I just feel like, as a woman in a male dominated field, I have to try ten times harder already to be taken seriously. Needing to leave all the time doesn't help that issue. I won't ever do anything to put Sophie in jeopardy, but I do struggle with my responsibilities on a regular basis.

Things have been stressful for the last two years--since finding out I was pregnant and then delivering a baby while working in the lab from hell, and now finally trying to get back on track and hitting road bumps on a regular basis. Someone asked me the other day when we are going to try and have another. Here's my answer: NOT FOR A LONG TIME! First off, daycare for two would cost more than our mortgage every month. Second, I'd like to have a handle on raising one before I throw another one in the mix. Tim's friends are all on the two-years-apart plan, which would put us trying NEXT MONTH. Can I tell you that there is no chance on God's green earth that we are going to do that?

I seriously wouldn't trade Sophie for anything. Part of me is proud that she gets to watch her mom be a (hopefully successful) career woman. I really do think that I personally need to have a career to feel like a complete person (not trying to start a debate here). I love medicine, but there is definitely a part of me that wishes I had chosen a more family friendly career. And I think working all day makes me cherish my time with Sophie in ways I couldn't appreciate when I was home with her all the time.

But, it's a struggle. I've talked to lots of other women in science that have families, and it sounds like it gets harder before it gets easier. I am thankful I have Tim, who is a gigantic help with Sophie in ways that I am sure many other husbands aren't. And I am thankful we have a safety net of family around. I just wish there was a way to be balanced. But I think it's a myth, honestly. I've heard working and having kids is more of a juggling act--you can devote yourself to one or the other, but not at the same time. The women who are most successful and happy in their work-life balance find ways to keep the two as separate and compartmentalized as possible. When you are at work, you work.

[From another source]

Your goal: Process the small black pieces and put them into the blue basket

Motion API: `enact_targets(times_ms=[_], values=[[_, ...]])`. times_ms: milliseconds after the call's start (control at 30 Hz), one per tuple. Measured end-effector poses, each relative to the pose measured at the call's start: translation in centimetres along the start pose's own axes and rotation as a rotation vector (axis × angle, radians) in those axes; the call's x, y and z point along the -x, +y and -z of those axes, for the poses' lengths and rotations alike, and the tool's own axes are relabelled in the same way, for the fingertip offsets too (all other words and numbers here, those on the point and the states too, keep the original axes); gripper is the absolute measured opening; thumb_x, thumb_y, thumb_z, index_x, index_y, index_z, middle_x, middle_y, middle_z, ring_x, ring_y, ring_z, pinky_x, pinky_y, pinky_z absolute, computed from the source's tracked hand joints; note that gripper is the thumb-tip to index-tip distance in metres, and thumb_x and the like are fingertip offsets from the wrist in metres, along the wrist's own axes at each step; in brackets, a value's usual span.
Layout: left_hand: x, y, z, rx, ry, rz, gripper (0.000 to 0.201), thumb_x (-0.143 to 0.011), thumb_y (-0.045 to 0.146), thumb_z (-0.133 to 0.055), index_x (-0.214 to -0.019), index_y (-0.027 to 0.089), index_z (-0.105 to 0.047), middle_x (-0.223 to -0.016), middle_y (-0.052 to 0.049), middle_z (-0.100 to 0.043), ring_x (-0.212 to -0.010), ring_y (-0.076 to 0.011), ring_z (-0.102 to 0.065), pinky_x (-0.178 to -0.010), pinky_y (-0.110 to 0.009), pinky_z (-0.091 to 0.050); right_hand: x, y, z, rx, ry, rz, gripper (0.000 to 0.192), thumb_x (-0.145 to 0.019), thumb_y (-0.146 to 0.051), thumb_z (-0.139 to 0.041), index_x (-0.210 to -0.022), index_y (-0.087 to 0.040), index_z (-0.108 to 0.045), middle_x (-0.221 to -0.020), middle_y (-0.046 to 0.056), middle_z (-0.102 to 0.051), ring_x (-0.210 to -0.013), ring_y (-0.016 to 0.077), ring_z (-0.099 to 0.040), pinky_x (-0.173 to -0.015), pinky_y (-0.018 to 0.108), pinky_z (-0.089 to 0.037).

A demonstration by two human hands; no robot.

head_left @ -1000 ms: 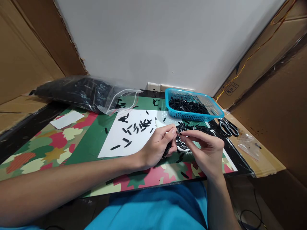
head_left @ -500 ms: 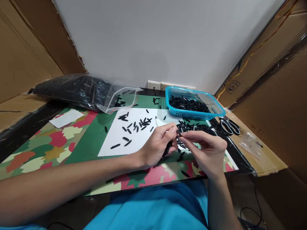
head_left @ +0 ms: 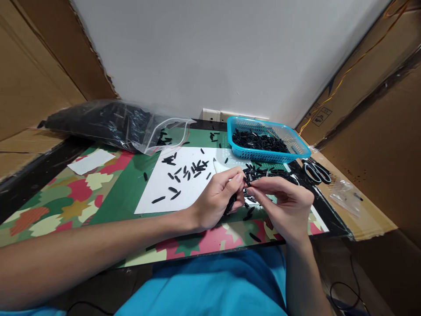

When you are at home, you don't. It's oversimplification, I know, but I think it's worth striving for.

I am looking forward to having a few days off over the holidays. It's hard enough scheduling work and family time--personal and fun time has gone completely out the window. I'm hoping to have half a day sometime to read a book, take a walk or a bath alone, or maybe even do a hobby for a while. I think it'd recharge me. I know I've been running on fumes for a long time now--a little refueling would do me good. And they say you can't take care of other people until you take care of yourself. I feel selfish taking time off, but I'm trying to convince myself that it'll make me a better mom and a better person. Here's hoping.

For now though, I'm just going to keep juggling. Every now and again I drop the ball, but the important thing is to pick it back up and keep going. That's all I can do.